• **EXERCISE**
Beginning with the line where "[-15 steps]" occurs, transcribe every line exactly through the last line of the listing below, and no others.

• **DATASET EXTRACT**
+===+

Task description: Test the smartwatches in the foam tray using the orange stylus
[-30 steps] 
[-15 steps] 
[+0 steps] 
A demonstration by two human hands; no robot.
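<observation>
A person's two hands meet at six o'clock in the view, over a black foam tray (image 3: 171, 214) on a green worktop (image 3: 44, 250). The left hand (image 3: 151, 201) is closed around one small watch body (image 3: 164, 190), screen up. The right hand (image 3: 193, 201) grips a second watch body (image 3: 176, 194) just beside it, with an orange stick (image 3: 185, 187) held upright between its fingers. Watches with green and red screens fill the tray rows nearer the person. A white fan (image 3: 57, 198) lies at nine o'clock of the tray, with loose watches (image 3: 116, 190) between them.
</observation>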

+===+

• **COMPLETED EXERCISE**
[-15 steps] 
[+0 steps] 
A demonstration by two human hands; no robot.
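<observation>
A person's two hands meet at six o'clock in the view, over a black foam tray (image 3: 171, 214) on a green worktop (image 3: 44, 250). The left hand (image 3: 151, 201) is closed around one small watch body (image 3: 164, 190), screen up. The right hand (image 3: 193, 201) grips a second watch body (image 3: 176, 194) just beside it, with an orange stick (image 3: 185, 187) held upright between its fingers. Watches with green and red screens fill the tray rows nearer the person. A white fan (image 3: 57, 198) lies at nine o'clock of the tray, with loose watches (image 3: 116, 190) between them.
</observation>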

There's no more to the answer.